# Activity:
A faithful copy of the entries is required, with no images in it.

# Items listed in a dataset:
▼

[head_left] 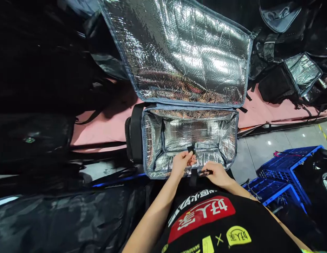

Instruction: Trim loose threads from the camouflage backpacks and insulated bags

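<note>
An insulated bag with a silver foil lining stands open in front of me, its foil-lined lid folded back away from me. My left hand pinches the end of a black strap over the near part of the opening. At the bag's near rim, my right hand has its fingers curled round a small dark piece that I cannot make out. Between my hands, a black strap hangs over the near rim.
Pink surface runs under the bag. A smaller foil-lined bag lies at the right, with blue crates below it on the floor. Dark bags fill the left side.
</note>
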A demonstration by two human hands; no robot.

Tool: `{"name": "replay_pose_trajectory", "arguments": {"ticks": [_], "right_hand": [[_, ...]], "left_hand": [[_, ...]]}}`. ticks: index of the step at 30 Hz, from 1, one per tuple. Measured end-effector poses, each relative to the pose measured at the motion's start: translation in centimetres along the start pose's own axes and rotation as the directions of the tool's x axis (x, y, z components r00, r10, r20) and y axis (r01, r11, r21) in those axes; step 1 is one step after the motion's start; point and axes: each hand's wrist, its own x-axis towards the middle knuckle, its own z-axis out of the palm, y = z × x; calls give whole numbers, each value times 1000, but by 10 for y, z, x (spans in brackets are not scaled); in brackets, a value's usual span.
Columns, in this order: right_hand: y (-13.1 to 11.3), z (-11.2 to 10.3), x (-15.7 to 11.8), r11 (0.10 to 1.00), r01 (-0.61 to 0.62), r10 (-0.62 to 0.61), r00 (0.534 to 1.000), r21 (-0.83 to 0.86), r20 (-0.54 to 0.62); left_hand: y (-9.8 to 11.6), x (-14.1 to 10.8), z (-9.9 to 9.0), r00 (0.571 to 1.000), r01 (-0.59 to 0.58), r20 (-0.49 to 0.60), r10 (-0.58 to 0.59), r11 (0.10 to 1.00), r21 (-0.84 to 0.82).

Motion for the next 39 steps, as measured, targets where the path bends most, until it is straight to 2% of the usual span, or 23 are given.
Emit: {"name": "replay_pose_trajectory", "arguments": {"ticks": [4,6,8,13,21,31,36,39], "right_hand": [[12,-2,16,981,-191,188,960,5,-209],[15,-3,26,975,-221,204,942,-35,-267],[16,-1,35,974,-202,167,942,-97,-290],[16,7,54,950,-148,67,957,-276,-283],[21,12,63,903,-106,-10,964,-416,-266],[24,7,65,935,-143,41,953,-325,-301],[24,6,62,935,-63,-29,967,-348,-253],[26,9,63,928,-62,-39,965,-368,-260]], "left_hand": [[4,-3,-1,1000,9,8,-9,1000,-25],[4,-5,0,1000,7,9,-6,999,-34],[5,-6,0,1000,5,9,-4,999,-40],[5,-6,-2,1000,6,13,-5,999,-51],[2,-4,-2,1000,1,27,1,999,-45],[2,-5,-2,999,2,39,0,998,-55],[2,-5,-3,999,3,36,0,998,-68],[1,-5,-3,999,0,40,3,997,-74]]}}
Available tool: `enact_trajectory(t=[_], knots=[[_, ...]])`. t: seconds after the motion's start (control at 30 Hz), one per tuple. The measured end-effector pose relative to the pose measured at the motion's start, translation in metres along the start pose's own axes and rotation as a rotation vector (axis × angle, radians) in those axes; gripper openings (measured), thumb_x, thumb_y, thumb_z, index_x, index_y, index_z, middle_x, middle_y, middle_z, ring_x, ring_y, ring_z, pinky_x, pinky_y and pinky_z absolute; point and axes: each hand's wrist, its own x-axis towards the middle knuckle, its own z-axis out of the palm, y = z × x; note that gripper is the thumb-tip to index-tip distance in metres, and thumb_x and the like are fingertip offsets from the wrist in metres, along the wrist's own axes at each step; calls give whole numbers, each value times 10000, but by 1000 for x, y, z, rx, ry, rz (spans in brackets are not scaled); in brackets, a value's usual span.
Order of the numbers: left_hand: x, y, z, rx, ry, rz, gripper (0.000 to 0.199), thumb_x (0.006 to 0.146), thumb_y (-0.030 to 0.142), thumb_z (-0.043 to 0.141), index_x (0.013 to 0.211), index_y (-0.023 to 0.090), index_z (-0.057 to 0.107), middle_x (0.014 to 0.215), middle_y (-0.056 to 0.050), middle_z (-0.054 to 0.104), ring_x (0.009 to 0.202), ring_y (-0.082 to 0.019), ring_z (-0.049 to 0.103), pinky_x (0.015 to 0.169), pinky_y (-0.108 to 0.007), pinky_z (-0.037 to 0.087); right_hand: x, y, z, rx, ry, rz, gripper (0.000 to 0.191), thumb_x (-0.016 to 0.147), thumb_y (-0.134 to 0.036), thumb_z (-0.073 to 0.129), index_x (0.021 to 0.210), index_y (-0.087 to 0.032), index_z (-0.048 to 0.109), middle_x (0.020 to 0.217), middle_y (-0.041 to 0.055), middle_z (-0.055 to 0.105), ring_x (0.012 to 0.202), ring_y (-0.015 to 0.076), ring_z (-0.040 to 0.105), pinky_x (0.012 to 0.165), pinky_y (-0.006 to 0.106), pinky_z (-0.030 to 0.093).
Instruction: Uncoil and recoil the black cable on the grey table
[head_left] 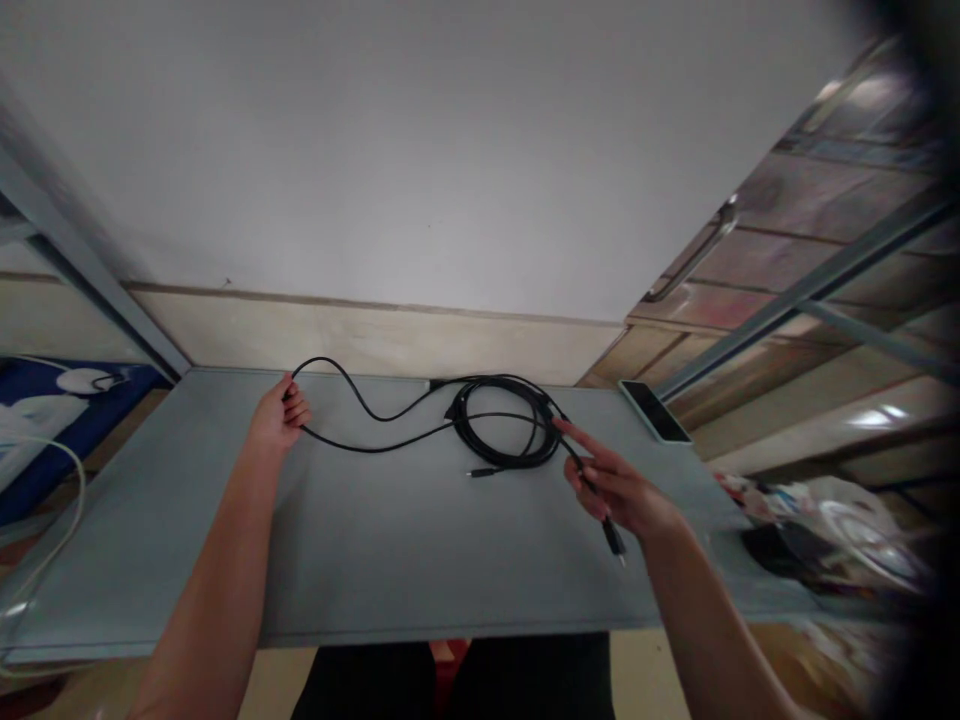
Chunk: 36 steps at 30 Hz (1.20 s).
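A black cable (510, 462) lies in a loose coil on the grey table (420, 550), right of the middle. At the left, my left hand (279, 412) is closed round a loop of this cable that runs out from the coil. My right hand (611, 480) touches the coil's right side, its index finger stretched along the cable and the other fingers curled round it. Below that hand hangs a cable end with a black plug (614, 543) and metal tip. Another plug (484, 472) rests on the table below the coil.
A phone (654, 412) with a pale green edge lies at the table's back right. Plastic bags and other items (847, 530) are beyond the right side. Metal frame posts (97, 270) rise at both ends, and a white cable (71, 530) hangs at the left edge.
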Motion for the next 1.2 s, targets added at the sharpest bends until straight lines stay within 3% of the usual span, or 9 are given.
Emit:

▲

# Reply to the exercise:
[head_left] 

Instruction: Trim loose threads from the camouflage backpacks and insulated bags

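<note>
An insulated bag with a silver foil lining stands open in front of me, its foil-lined lid folded back away from me. My left hand pinches the end of a black strap over the near part of the opening. At the bag's near rim, my right hand has its fingers curled round a small dark piece that I cannot make out. Between my hands, a black strap hangs over the near rim.
Pink surface runs under the bag. A smaller foil-lined bag lies at the right, with blue crates below it on the floor. Dark bags fill the left side.
</note>
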A demonstration by two human hands; no robot.

Tool: `{"name": "replay_pose_trajectory", "arguments": {"ticks": [_], "right_hand": [[_, ...]], "left_hand": [[_, ...]]}}`. ticks: index of the step at 30 Hz, from 1, one per tuple. Measured end-effector poses, each relative to the pose measured at the motion's start: translation in centimetres along the start pose's own axes and rotation as the directions of the tool's x axis (x, y, z components r00, r10, r20) and y axis (r01, r11, r21) in those axes; step 1 is one step after the motion's start; point and axes: each hand's wrist, its own x-axis towards the middle knuckle, its own z-axis out of the palm, y = z × x; calls give whole numbers, each value times 1000, but by 10 for y, z, x (spans in brackets are not scaled); in brackets, a value's usual span.
Columns, in this order: right_hand: y (-13.1 to 11.3), z (-11.2 to 10.3), x (-15.7 to 11.8), r11 (0.10 to 1.00), r01 (-0.61 to 0.62), r10 (-0.62 to 0.61), r00 (0.534 to 1.000), r21 (-0.83 to 0.86), r20 (-0.54 to 0.62); left_hand: y (-9.8 to 11.6), x (-14.1 to 10.8), z (-9.9 to 9.0), r00 (0.571 to 1.000), r01 (-0.59 to 0.58), r20 (-0.49 to 0.60), r10 (-0.58 to 0.59), r11 (0.10 to 1.00), r21 (-0.84 to 0.82).

Motion for the next 39 steps, as measured, targets where the path bends most, until it is straight to 2% of the usual span, or 23 are given.
Emit: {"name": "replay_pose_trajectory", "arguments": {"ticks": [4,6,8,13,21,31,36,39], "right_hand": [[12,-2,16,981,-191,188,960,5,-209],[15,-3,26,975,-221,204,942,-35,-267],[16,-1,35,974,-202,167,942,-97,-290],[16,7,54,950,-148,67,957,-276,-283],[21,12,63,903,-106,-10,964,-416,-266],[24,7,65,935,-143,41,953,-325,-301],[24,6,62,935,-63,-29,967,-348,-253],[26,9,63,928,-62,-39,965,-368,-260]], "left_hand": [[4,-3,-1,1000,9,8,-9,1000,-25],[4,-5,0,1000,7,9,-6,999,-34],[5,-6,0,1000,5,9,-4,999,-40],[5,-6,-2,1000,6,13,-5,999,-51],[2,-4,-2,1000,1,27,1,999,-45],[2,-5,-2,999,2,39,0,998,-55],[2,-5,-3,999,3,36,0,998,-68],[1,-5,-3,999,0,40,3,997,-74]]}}
Available tool: `enact_trajectory(t=[_], knots=[[_, ...]])`. t: seconds after the motion's start (control at 30 Hz), one per tuple. The measured end-effector pose relative to the pose measured at the motion's start, translation in metres along the start pose's own axes and rotation as a rotation vector (axis × angle, radians) in those axes; gripper openings (measured), thumb_x, thumb_y, thumb_z, index_x, index_y, index_z, middle_x, middle_y, middle_z, ring_x, ring_y, ring_z, pinky_x, pinky_y and pinky_z absolute; point and axes: each hand's wrist, its own x-axis towards the middle knuckle, its own z-axis out of the palm, y = z × x; note that gripper is the thumb-tip to index-tip distance in metres, and thumb_x and the like are fingertip offsets from the wrist in metres, along the wrist's own axes at each step; calls give whole numbers, each value times 10000, but by 1000 for x, y, z, rx, ry, rz (spans in brackets are not scaled); in brackets, a value's usual span.
Order of the numbers: left_hand: x, y, z, rx, ry, rz, gripper (0.000 to 0.199), thumb_x (0.006 to 0.146), thumb_y (-0.030 to 0.142), thumb_z (-0.043 to 0.141), index_x (0.013 to 0.211), index_y (-0.023 to 0.090), index_z (-0.057 to 0.107), middle_x (0.014 to 0.215), middle_y (-0.056 to 0.050), middle_z (-0.054 to 0.104), ring_x (0.009 to 0.202), ring_y (-0.082 to 0.019), ring_z (-0.049 to 0.103), pinky_x (0.015 to 0.169), pinky_y (-0.108 to 0.007), pinky_z (-0.037 to 0.087); right_hand: x, y, z, rx, ry, rz, gripper (0.000 to 0.191), thumb_x (-0.016 to 0.147), thumb_y (-0.134 to 0.036), thumb_z (-0.073 to 0.129), index_x (0.021 to 0.210), index_y (-0.087 to 0.032), index_z (-0.048 to 0.109), middle_x (0.020 to 0.217), middle_y (-0.041 to 0.055), middle_z (-0.055 to 0.105), ring_x (0.012 to 0.202), ring_y (-0.015 to 0.076), ring_z (-0.040 to 0.105), pinky_x (0.012 to 0.165), pinky_y (-0.006 to 0.106), pinky_z (-0.030 to 0.093).
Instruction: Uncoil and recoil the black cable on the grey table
[head_left] 
Chunk: 36 steps at 30 Hz (1.20 s).
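A black cable (510, 462) lies in a loose coil on the grey table (420, 550), right of the middle. At the left, my left hand (279, 412) is closed round a loop of this cable that runs out from the coil. My right hand (611, 480) touches the coil's right side, its index finger stretched along the cable and the other fingers curled round it. Below that hand hangs a cable end with a black plug (614, 543) and metal tip. Another plug (484, 472) rests on the table below the coil.
A phone (654, 412) with a pale green edge lies at the table's back right. Plastic bags and other items (847, 530) are beyond the right side. Metal frame posts (97, 270) rise at both ends, and a white cable (71, 530) hangs at the left edge.
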Motion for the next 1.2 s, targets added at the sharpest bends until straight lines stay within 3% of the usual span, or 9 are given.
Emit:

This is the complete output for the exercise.